**Task**: The task calls for every line of the data to be retyped exactly.

**Data below**:
Segment Open
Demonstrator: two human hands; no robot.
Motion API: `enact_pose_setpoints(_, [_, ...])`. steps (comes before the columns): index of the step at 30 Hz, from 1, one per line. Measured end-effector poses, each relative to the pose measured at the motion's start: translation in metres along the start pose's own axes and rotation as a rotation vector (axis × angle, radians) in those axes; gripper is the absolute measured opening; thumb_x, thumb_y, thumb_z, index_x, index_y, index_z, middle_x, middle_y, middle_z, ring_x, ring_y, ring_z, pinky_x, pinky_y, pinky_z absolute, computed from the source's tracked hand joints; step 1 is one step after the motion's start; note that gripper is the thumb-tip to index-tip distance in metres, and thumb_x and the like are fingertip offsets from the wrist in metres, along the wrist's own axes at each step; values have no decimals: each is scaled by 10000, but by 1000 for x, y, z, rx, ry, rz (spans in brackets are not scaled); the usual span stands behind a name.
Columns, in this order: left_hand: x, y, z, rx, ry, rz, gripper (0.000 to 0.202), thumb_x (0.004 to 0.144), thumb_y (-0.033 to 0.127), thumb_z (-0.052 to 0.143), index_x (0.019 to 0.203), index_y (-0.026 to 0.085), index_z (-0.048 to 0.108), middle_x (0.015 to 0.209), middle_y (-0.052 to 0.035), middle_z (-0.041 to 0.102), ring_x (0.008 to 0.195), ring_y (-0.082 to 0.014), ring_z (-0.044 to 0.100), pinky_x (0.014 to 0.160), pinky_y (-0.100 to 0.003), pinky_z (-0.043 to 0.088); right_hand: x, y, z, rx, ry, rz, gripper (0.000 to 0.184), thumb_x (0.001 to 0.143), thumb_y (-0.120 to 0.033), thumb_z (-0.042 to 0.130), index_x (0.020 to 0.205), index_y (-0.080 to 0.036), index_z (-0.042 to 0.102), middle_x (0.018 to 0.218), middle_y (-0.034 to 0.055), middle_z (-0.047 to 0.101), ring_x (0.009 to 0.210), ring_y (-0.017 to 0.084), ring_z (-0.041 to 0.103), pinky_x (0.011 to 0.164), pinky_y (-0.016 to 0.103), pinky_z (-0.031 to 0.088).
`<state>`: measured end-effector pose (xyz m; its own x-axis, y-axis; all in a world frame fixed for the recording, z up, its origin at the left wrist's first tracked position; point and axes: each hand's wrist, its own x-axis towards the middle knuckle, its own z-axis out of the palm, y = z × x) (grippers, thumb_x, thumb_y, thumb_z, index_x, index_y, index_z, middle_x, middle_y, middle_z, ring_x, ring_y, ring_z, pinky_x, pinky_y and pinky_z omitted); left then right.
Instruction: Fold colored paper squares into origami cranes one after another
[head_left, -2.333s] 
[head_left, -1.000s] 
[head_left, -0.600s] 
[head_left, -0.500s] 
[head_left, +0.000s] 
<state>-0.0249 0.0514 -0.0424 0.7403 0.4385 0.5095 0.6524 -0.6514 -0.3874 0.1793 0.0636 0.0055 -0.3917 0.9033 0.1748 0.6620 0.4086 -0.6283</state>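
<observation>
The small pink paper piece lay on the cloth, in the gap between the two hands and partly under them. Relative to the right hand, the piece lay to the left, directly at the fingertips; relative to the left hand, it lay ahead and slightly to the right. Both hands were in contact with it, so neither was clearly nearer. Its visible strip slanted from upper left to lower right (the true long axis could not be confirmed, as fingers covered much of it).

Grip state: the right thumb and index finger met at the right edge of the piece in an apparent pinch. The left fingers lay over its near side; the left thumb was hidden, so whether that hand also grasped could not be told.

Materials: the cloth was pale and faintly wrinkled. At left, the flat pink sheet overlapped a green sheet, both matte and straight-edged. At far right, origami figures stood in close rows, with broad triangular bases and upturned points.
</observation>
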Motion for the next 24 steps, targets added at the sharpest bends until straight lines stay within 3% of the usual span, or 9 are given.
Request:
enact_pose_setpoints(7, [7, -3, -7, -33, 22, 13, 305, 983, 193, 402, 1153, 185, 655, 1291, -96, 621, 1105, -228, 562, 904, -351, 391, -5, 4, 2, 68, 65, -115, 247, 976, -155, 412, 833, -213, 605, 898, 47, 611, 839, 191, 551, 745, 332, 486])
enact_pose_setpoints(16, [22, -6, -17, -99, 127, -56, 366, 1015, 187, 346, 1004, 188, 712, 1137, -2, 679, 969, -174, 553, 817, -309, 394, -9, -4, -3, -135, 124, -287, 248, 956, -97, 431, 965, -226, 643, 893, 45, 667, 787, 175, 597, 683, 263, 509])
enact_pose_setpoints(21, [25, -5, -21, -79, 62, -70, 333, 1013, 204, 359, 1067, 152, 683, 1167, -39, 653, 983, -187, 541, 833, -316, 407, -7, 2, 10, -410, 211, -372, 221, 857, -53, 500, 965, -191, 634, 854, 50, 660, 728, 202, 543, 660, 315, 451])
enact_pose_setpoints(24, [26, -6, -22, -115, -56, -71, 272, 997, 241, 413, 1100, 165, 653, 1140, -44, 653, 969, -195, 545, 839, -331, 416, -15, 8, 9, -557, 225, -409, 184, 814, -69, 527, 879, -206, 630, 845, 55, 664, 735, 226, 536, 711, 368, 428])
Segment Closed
**Solution for this exercise**:
Demonstrator: two human hands; no robot.
Motion API: `enact_pose_setpoints(_, [_, ...])`. steps (comes before the columns): index of the step at 30 Hz, from 1, one per line. Measured end-effector poses, each relative to the pose measured at the motion's start: translation in metres along the start pose's own axes and rotation as a rotation vector (axis × angle, radians) in those axes; gripper is the absolute measured opening; thumb_x, thumb_y, thumb_z, index_x, index_y, index_z, middle_x, middle_y, middle_z, ring_x, ring_y, ring_z, pinky_x, pinky_y, pinky_z absolute, computed from the source's tracked hand joints; step 1 is one step after the motion's start; note that gripper is the thumb-tip to index-tip distance in metres, and thumb_x and the like are fingertip offsets from the wrist in metres, along the wrist's own axes at each step; values have no decimals: each is scaled by 10000, but by 1000 for x, y, z, rx, ry, rz (spans in brackets are not scaled); the usual span stands behind a name.
Columns, in this order: left_hand: x, y, z, rx, ry, rz, gripper (0.000 to 0.202), thumb_x (0.004 to 0.144), thumb_y (-0.033 to 0.127), thumb_z (-0.052 to 0.143), index_x (0.019 to 0.203), index_y (-0.026 to 0.085), index_z (-0.048 to 0.108), middle_x (0.015 to 0.209), middle_y (-0.052 to 0.035), middle_z (-0.041 to 0.102), ring_x (0.008 to 0.195), ring_y (-0.082 to 0.014), ring_z (-0.044 to 0.100), pinky_x (0.014 to 0.160), pinky_y (-0.100 to 0.003), pinky_z (-0.043 to 0.088); right_hand: x, y, z, rx, ry, rz, gripper (0.000 to 0.184), thumb_x (0.001 to 0.143), thumb_y (-0.120 to 0.033), thumb_z (-0.042 to 0.130), index_x (0.020 to 0.205), index_y (-0.080 to 0.036), index_z (-0.042 to 0.102), middle_x (0.018 to 0.218), middle_y (-0.034 to 0.055), middle_z (-0.047 to 0.101), ring_x (0.009 to 0.210), ring_y (-0.017 to 0.084), ring_z (-0.041 to 0.103), pinky_x (0.011 to 0.164), pinky_y (-0.016 to 0.103), pinky_z (-0.031 to 0.088).
`<state>`: measured end-effector pose (xyz m; its own x-axis, y-axis; all in a world frame fixed for the recording, z up, its origin at the left wrist's first tracked position; point and axes: each hand's wrist, its own x-axis towards the middle knuckle, its own z-axis out of the palm, y = z × x) (grippers, thumb_x, thumb_y, thumb_z, index_x, index_y, index_z, middle_x, middle_y, middle_z, ring_x, ring_y, ring_z, pinky_x, pinky_y and pinky_z omitted); left then right.
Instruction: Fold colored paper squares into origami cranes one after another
[head_left, -2.333s] 
[head_left, -1.000s] 
[head_left, -0.600s] 
[head_left, -0.500s] 
[head_left, +0.000s] 
<state>-0.0249 0.0514 -0.0424 0.7403 0.4385 0.5095 0.6524 -0.6514 -0.3874 0.1793 0.0636 0.0055 -0.3917 0.9033 0.1748 0.6620 0.4086 -0.6283</state>
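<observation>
The small pink paper piece lay on the cloth, in the gap between the two hands and partly under them. Relative to the right hand, the piece lay to the left, directly at the fingertips; relative to the left hand, it lay ahead and slightly to the right. Both hands were in contact with it, so neither was clearly nearer. Its visible strip slanted from upper left to lower right (the true long axis could not be confirmed, as fingers covered much of it).

Grip state: the right thumb and index finger met at the right edge of the piece in an apparent pinch. The left fingers lay over its near side; the left thumb was hidden, so whether that hand also grasped could not be told.

Materials: the cloth was pale and faintly wrinkled. At left, the flat pink sheet overlapped a green sheet, both matte and straight-edged. At far right, origami figures stood in close rows, with broad triangular bases and upturned points.
</observation>
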Motion for the next 24 steps, targets added at the sharpest bends until straight lines stay within 3% of the usual span, or 9 are given.
Request:
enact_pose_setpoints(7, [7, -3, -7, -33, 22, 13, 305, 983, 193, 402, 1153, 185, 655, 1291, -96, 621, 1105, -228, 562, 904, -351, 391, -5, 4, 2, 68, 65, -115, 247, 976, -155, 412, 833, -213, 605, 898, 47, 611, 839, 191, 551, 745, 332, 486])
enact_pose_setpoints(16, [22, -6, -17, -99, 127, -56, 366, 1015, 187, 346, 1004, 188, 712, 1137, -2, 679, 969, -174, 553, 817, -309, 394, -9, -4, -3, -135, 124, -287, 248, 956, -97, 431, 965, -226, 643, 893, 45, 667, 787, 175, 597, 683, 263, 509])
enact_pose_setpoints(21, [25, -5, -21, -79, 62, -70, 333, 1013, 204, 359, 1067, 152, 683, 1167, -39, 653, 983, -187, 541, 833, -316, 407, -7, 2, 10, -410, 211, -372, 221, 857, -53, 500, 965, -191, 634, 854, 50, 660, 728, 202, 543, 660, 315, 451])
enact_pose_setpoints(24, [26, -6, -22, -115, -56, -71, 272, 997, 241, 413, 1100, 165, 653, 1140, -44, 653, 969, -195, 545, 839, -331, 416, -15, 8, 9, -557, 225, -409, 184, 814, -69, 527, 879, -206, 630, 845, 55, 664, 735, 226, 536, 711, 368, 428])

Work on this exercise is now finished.